Stamani i poliziotti della Squadra Mobile di Caltanissetta hanno eseguito tre ordinanze di applicazione di misura cautelare, per intestazione fittzia di beni. In due sono stati sottoposti ai domiciliari, per una indagata è scattata la misura dell’obbligo di presentazione alla Pg. I provvedimenti sono stati emessi dal Gip del Tribunale di Caltanissetta, su richiesta della locale Procura della Repubblica, Dda. Agli arresti domiciliari Matteo Allegro, 36 anni (nella foto a sinistra), e Filippo Principe (a destra), 34.
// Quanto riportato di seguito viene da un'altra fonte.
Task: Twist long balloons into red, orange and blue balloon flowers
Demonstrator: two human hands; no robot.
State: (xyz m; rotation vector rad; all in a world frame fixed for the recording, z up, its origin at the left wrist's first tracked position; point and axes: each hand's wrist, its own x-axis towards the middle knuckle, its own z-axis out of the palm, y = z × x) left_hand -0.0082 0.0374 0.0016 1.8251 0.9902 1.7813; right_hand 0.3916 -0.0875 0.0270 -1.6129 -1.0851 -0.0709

La donna e Principe, secondo gli investigatori, avrebbero assutnto il ruolo di prestanome di aziende riconducibili alla titolarità effettiva di Matteo Allegro. Le indagini sono state avviate nell’aprile scorso, dopo la richiesta di due licenze, circostanza che attirava l’attenzione della Squadra Mobile di Caltanissetta. Nell’ambito della stessa indagine è stato eseguito il sequestro preventivo dell’intero compendio aziendale di una società e della sala scommesse, in via Paladini, a Caltanissetta, nonché di diversi rapporti bancari. Nel corso della perquisizione, a Principe, sono stati sequestrati 637 euro, tre grammi di cocaina e un bilancino di precisione, trovati all’interno della sala giochi. Principe è stato segnalato anche per detenzione ai fini di spaccio di sostanze stupefacenti. A carico di Allegro applicata la misura di prevenzione patrimoniale della confisca di beni che sarebbero stati acquisiti illecitamente.